▸ **Work to be completed**:
Among the lines below, take the one holding "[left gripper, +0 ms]", the one holding "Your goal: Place", and all lines between them. Set them down exactly.

▸ **Provided records**:
------------------------------------
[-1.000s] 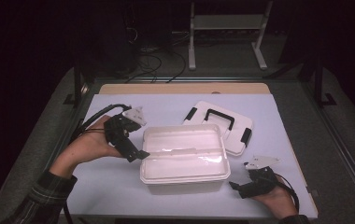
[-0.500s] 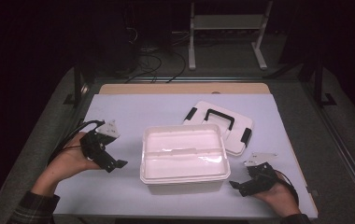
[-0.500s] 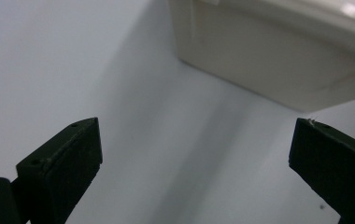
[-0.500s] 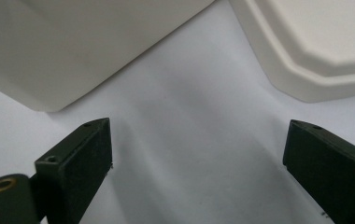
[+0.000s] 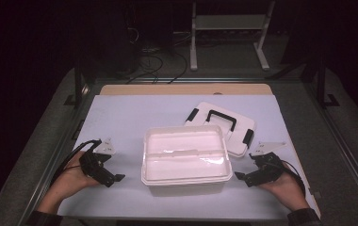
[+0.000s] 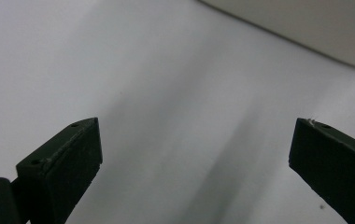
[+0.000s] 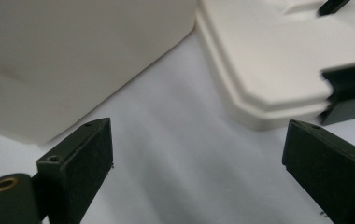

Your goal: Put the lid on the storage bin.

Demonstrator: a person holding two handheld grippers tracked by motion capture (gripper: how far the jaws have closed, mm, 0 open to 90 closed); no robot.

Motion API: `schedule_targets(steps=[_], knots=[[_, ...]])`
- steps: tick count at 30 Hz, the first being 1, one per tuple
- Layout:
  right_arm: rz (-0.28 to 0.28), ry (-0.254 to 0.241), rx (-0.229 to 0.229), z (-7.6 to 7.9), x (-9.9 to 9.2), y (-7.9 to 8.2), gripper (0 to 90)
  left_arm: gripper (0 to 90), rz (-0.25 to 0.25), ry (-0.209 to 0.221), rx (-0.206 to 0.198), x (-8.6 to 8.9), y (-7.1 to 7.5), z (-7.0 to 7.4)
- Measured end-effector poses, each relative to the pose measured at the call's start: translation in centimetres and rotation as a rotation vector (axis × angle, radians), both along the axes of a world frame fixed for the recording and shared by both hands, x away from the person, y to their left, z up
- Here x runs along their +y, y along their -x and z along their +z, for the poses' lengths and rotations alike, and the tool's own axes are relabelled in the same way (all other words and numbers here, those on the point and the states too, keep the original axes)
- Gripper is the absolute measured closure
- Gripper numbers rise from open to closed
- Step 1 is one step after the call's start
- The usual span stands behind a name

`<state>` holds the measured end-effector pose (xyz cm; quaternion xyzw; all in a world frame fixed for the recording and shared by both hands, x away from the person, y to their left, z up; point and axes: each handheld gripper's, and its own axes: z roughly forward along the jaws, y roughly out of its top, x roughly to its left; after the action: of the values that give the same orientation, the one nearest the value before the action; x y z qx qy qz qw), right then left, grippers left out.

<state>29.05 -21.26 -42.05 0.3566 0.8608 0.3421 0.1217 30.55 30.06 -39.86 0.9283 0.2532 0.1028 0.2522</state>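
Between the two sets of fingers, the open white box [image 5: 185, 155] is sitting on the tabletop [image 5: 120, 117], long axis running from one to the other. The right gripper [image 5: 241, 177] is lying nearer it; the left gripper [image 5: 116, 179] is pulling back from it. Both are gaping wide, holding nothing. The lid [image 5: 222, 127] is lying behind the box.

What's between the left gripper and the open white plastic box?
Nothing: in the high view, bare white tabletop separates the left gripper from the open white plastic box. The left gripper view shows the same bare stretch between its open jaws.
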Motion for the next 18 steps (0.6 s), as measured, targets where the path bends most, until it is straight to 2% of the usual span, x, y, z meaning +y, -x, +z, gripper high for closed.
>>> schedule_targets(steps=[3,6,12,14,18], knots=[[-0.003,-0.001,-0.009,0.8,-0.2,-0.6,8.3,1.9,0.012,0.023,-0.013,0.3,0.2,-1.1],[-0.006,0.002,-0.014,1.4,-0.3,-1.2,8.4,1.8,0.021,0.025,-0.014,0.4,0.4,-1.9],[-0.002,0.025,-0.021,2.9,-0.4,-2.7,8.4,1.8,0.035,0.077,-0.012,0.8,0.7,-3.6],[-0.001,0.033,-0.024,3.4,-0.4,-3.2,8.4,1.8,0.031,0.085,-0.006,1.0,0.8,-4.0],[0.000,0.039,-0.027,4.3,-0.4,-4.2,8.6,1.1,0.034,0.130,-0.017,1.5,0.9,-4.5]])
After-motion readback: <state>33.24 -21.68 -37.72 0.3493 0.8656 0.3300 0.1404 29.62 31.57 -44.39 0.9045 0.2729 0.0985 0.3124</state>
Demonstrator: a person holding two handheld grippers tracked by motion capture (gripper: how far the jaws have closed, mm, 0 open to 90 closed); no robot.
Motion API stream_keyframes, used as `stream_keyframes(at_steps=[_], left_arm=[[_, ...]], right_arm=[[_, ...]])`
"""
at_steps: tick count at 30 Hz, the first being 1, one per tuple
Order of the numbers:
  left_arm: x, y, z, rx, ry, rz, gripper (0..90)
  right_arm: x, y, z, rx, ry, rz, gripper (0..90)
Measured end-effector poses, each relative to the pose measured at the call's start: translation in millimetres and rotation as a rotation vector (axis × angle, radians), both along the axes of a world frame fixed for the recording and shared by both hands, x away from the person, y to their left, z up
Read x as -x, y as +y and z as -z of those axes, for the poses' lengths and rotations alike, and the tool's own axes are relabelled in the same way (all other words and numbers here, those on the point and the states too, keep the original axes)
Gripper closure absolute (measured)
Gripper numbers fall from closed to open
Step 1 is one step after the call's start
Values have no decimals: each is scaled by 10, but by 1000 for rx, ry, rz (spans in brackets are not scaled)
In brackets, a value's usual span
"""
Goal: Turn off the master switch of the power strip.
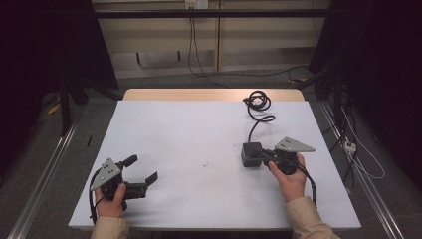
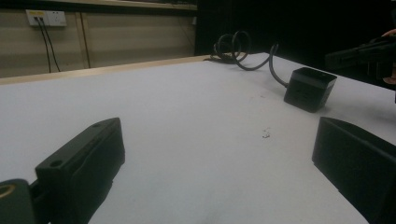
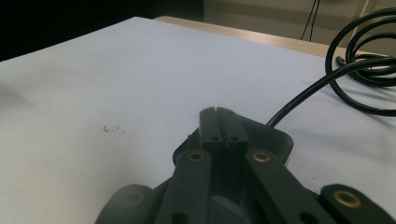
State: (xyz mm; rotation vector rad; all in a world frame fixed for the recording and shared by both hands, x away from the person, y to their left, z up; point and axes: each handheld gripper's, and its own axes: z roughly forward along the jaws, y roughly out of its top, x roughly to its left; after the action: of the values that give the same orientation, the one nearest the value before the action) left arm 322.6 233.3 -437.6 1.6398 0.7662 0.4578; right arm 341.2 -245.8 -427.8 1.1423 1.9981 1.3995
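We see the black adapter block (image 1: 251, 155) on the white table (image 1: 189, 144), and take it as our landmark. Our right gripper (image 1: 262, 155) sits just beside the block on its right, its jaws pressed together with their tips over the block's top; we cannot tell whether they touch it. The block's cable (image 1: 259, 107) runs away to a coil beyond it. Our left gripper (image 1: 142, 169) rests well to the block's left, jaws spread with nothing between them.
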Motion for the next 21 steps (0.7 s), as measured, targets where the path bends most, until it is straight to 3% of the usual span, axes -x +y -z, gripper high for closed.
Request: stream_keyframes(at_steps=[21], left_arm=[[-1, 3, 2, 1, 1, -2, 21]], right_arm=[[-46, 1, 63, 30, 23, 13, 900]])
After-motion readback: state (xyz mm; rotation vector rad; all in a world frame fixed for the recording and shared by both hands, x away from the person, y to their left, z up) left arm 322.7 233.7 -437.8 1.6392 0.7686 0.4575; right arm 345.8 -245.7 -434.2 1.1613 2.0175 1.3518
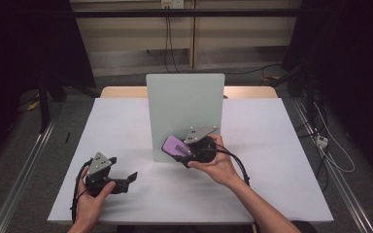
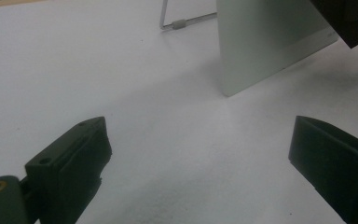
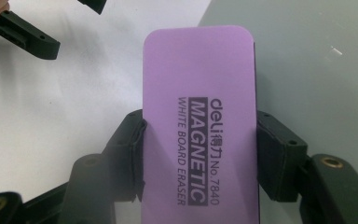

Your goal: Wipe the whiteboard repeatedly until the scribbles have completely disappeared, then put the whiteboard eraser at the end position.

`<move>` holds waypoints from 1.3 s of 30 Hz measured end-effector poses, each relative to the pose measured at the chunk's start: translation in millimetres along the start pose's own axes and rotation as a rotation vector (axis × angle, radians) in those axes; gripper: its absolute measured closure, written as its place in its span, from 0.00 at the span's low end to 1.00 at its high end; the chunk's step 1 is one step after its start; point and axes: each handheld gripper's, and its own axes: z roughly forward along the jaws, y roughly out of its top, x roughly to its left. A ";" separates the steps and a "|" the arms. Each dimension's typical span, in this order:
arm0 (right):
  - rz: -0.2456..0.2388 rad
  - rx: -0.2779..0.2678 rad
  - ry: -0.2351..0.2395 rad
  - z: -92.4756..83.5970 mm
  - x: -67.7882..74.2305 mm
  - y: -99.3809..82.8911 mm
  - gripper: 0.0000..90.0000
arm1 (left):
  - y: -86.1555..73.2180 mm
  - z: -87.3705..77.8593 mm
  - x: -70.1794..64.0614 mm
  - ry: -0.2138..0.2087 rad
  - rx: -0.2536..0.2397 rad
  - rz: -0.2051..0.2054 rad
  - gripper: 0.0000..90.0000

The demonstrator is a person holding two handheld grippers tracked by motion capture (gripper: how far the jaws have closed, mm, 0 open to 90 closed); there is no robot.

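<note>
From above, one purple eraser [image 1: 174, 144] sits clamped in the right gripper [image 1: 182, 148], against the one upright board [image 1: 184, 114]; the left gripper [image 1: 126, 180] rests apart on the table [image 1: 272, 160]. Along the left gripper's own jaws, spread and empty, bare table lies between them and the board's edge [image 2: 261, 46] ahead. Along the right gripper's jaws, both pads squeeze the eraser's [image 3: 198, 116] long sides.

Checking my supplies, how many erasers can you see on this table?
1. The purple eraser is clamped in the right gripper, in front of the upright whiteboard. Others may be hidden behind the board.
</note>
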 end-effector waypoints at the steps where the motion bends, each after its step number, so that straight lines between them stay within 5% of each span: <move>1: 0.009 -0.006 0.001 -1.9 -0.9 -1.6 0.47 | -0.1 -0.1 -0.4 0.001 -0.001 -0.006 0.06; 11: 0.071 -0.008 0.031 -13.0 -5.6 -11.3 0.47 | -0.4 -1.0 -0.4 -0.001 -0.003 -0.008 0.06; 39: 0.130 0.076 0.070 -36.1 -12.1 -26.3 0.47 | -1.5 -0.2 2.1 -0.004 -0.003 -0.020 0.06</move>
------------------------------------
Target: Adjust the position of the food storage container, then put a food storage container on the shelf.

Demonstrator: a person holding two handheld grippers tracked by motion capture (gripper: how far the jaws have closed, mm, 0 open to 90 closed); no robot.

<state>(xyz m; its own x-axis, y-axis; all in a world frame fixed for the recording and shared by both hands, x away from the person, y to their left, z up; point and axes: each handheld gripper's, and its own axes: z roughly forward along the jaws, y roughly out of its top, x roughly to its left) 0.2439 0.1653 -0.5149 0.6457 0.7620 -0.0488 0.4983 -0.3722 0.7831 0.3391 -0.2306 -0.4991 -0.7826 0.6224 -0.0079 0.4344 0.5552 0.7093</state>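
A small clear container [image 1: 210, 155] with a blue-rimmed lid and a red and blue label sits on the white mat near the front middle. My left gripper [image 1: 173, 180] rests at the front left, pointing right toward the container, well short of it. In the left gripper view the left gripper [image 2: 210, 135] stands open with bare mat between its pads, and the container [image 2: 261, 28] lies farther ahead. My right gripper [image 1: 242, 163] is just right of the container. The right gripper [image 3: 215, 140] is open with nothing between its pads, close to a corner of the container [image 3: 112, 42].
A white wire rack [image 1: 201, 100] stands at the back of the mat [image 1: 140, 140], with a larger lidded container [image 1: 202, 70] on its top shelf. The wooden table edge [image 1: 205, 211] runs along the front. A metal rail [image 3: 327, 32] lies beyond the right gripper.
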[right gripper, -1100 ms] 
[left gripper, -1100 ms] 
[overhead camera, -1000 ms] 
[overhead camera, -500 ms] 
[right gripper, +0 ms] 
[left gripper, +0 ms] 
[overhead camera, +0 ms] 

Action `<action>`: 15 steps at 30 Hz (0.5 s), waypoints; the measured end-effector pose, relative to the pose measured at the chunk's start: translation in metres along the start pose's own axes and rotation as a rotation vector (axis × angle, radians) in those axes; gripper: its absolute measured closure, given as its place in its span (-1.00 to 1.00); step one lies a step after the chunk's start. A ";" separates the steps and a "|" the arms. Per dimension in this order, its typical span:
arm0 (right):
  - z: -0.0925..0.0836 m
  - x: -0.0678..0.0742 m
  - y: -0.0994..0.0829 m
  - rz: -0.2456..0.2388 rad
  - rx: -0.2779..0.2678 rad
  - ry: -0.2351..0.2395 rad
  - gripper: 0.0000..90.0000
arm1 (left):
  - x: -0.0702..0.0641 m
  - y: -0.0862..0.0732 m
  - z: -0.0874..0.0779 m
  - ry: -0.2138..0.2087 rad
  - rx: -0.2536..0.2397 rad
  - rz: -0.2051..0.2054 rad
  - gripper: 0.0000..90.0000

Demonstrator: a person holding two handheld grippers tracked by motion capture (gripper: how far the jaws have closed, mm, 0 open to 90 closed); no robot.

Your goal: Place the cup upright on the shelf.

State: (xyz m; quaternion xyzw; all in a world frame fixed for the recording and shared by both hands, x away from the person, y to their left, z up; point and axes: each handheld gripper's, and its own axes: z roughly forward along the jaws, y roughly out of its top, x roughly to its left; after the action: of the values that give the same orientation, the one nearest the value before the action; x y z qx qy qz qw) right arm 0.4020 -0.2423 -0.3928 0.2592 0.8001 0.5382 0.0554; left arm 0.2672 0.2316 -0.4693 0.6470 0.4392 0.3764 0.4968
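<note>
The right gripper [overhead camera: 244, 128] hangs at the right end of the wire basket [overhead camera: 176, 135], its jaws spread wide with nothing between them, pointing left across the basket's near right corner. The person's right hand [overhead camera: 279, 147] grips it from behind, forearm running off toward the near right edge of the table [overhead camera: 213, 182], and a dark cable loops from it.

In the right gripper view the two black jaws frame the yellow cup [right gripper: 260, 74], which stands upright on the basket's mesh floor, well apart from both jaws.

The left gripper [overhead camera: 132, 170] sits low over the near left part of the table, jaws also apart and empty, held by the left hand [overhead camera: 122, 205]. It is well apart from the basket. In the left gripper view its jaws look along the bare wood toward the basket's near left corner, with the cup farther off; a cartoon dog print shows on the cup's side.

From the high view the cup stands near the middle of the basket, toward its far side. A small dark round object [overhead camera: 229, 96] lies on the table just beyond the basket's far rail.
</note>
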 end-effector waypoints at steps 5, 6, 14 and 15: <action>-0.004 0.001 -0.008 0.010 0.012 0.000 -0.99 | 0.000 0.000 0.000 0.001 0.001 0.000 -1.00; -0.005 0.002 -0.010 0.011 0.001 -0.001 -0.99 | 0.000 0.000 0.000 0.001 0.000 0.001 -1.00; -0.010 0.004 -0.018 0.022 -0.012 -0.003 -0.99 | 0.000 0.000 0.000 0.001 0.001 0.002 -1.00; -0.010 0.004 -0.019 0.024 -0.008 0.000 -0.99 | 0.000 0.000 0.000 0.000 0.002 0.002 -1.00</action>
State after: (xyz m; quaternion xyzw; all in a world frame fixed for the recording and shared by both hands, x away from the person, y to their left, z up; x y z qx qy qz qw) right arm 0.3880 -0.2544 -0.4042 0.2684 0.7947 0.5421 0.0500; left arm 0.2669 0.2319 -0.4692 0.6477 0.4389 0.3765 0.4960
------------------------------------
▸ **Response below**:
[left gripper, +0 ms] 
[overhead camera, +0 ms] 

Action `<action>`: 15 steps at 30 Hz (0.5 s), waypoints; the measured end-effector pose, relative to the pose measured at the chunk's start: translation in metres along the start pose's own axes and rotation as a rotation vector (axis × angle, radians) in those axes; gripper: its absolute measured closure, given as its place in its span (-1.00 to 1.00); step one lies a step after the chunk's start. A ";" separates the steps and a "|" the arms. Per dimension in this order, its typical span:
arm0 (right):
  - z: -0.0925..0.0836 m
  - x: -0.0678..0.0742 m
  - y: -0.0994..0.0829 m
  - rz: -0.2456..0.2388 rad
  - rx: -0.2779..0.2678 rad
  - ry: -0.2351..0.2395 rad
  - gripper: 0.0000..90.0000
arm1 (left):
  - x: -0.0702..0.0641 m
  - y: -0.0862..0.0732 m
  - z: -0.0874..0.0779 m
  - ry: -0.2138..0.2087 rad
  - rx: -0.2536..0.2397 rad
  - rz: -0.2051..0.2054 rad
  - gripper: 0.0000..90.0000

Demonstrator: a person holding two handheld grippers tracked by motion capture (gripper: how far the jaws have closed, mm, 0 open to 90 closed); no robot.

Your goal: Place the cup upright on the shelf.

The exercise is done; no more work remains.